Nella crisi più pazza del mondo, capita anche questo: che il cazzaro primigenio,
Renzi, auspichi la cosa più sensata mai detta da un pidino da mesi. E
cioè che, contro la destraccia salvinista, l’unico governo possibile è
fra 5Stelle e Pd. Purtroppo la proposta ha tre difetti.
1) Arriva con 14 mesi di ritardo e non sarebbe più -come a maggio 2018 –
l’unione fra il primo e il secondo partito delle Politiche, ma tra i
due sconfitti alle Europee contro chi le ha vinte. 2) Viene da Renzi,
che ormai ha la credibilità di Pamela Prati e tifa per
il taglio dei parlamentari perché, al prossimo giro, non ne avrà più
neanche uno. 3) Sarebbe un regalo a Salvini, che già inizia a pagare
caro il suo tradimento di sfasciatutto irresponsabile (è subissato di
insulti sui suoi social, specie dopo la ferma risposta
di Conte, suo unico vero competitor) e non vede l’ora di farlo
dimenticare addossandolo ai 5Stelle e strillando al ribaltone. Certo, la metà e più dell’Italia che guarda con orrore e terrore alla prospettiva di avere presto un monocolore Salvini
che si crede il Duce e parla come lui (senza neppure esserlo) a colpi
di “Voglio pieni poteri”, “Ordine e disciplina”, “La giustizia la
riformo io” accetterebbe di tutto, pur di allontanare l’amaro calice.

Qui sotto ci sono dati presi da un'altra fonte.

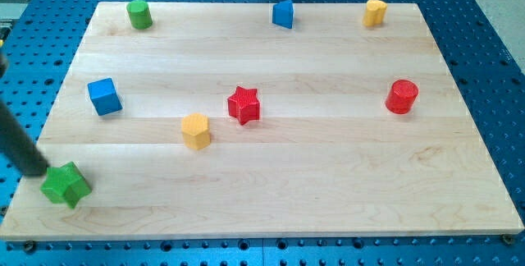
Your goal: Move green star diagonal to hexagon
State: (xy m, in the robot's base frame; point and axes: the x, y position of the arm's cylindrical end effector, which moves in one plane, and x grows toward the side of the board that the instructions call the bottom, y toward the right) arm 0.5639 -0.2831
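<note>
The green star [66,185] lies near the board's bottom left corner. My tip [35,171] is at the end of the dark rod coming in from the view's left edge, and it sits against the star's upper left side. The yellow hexagon [195,130] stands to the star's upper right, left of the board's middle. A second yellow block [375,11], shape unclear, stands at the top right.
A blue cube [104,96] is at the left. A red star [244,104] is near the middle. A red cylinder [401,96] is at the right. A green cylinder [139,13] and a blue block [283,13] stand along the top edge.
</note>
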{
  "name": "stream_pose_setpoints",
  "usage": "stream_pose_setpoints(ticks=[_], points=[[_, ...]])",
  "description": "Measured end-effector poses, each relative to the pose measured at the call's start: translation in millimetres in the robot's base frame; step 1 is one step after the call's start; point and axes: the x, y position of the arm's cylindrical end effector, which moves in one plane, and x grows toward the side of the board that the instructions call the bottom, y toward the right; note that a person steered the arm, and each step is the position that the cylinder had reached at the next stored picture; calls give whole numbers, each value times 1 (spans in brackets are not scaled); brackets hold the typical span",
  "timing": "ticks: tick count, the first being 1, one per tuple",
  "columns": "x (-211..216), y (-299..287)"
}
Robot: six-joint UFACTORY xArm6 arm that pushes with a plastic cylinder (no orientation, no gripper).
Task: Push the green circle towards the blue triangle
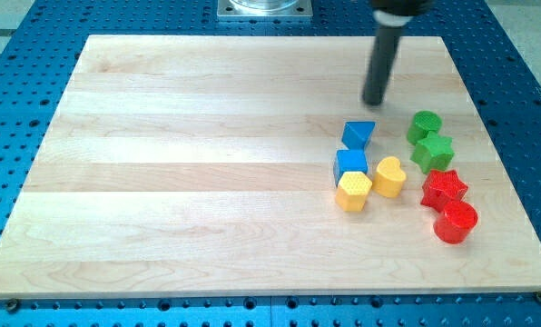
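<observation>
**Block layout on the desk with the rod above the cluster**

Nearest the camera, at the view's lower right, a red plastic cylinder (456, 222) is seen, touching a red plastic star (443, 188) just above it. Further up the same column, a green plastic star (432, 152) is shown, with the green plastic circle (425, 125) touching it from the view's top. To the view's left, a yellow plastic hexagon (353, 192) and a yellow plastic heart (389, 176) are placed side by side, with a blue plastic cube (350, 163) against the hexagon's upper edge. The blue plastic triangle (359, 134) is set just above the cube, near the green circle and to its left, a bare strip of the pale wooden desk (189, 163) lying between them. No grasping end effector is fitted, so nothing is held; my tip (374, 102) is found above the triangle, apart from every block and up-left of the green circle.
</observation>
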Motion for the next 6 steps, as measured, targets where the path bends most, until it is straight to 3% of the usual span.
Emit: stream_pose_setpoints(ticks=[1,2,3,4,6], points=[[-20,56],[20,110],[45,103],[61,60],[57,24]])
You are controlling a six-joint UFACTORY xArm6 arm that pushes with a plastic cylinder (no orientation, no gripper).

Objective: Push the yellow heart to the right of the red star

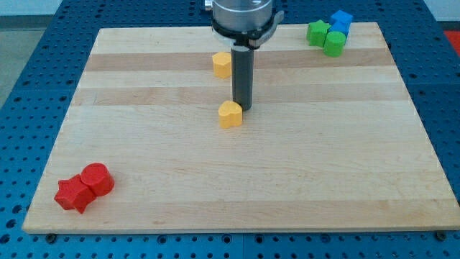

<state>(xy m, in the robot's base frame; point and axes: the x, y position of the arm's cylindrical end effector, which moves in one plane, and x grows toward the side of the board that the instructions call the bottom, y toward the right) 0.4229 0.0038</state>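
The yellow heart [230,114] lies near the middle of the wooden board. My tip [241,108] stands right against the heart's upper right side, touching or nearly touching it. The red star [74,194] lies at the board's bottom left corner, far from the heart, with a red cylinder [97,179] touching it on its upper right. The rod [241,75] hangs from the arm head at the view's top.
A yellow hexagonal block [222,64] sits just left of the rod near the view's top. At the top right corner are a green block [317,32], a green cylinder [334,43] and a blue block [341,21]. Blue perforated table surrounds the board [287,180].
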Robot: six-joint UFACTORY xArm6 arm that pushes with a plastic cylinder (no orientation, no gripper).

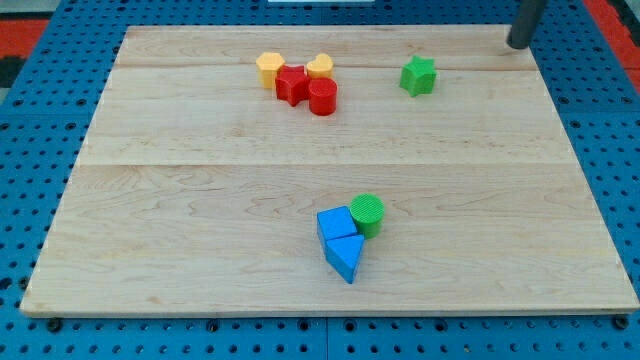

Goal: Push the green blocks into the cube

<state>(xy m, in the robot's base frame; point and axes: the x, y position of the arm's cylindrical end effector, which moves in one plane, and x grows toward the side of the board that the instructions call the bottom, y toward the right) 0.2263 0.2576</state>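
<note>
My tip (519,45) is at the view's top right, near the board's far edge. A green star block (418,76) lies well to its left and slightly below, apart from it. A green cylinder (367,213) stands in the lower middle, touching the right side of a blue cube (336,223). A blue triangular block (345,257) sits right below the cube, touching it.
A cluster at the top middle holds a yellow hexagon block (269,68), a yellow heart block (320,67), a red star block (292,84) and a red cylinder (322,97). The wooden board (150,220) lies on a blue pegboard (30,150).
</note>
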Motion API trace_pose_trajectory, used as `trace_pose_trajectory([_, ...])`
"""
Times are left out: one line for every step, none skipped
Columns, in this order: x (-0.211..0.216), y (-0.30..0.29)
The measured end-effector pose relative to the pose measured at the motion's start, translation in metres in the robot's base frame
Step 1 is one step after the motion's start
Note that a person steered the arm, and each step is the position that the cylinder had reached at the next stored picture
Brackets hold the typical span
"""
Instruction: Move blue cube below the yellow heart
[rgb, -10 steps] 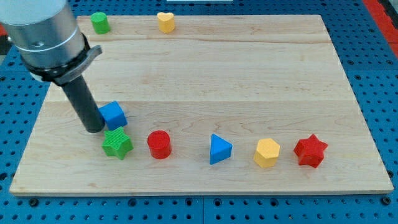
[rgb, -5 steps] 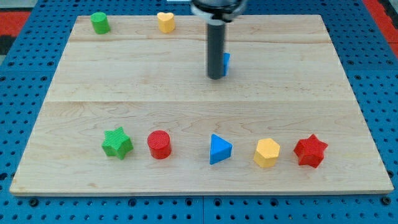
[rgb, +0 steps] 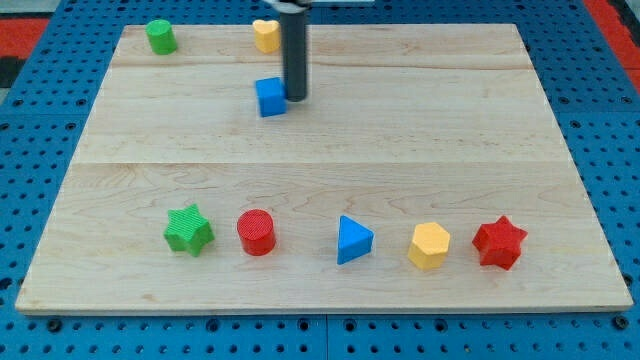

Anche un ribaltone. Che sarebbe costituzionalmente ineccepibile (avrebbe
la fiducia del Parlamento) e moralmente giustificabile (a brigante,
brigante e mezzo). Ma politicamente a dir poco discutibile, mettendo
insieme il secondo e il terzo partito per far fuori il primo. Con tutti i
rischi che comportano, le elezioni restano la via maestra. Se a ottobre o a primavera, lo deciderà il Parlamento, dove Conte ha saggiamente portato la crisi in piena trasparenza.
Lì il premier esporrà le riforme in cantiere che
Salvini ha bloccato col suo colpo di mano e chiederà la fiducia. La Lega
gliela negherà. Il M5S gliela confermerà e nessuno può impedire ad
altri di fare altrettanto. Se il Pd gli votasse la fiducia, il governo
Conte resterebbe in piedi, senza i ministri leghisti (sostituibili con
gli attuali vice o con personalità esterne). Per fare poche cose prima
delle elezioni a primavera: la legge di Bilancio,
scongiurando le conseguenze inevitabili di un voto a fine ottobre
(esercizio provvisorio, spread ecc.); l’ok al taglio dei parlamentari; e
la conseguente revisione della legge elettorale. Chissà che i pochi
mesi trascorsi a collaborare, senza nuovi governi né ribaltoni, non
inneschino la scintilla che noi auspichiamo da anni fra un
centrosinistra totalmente rinnovato e ripulito e un M5S più maturo e meno improvvisato sotto la guida di Conte. Per salvarci da Salvini non prima né contro le elezioni. Ma dopo.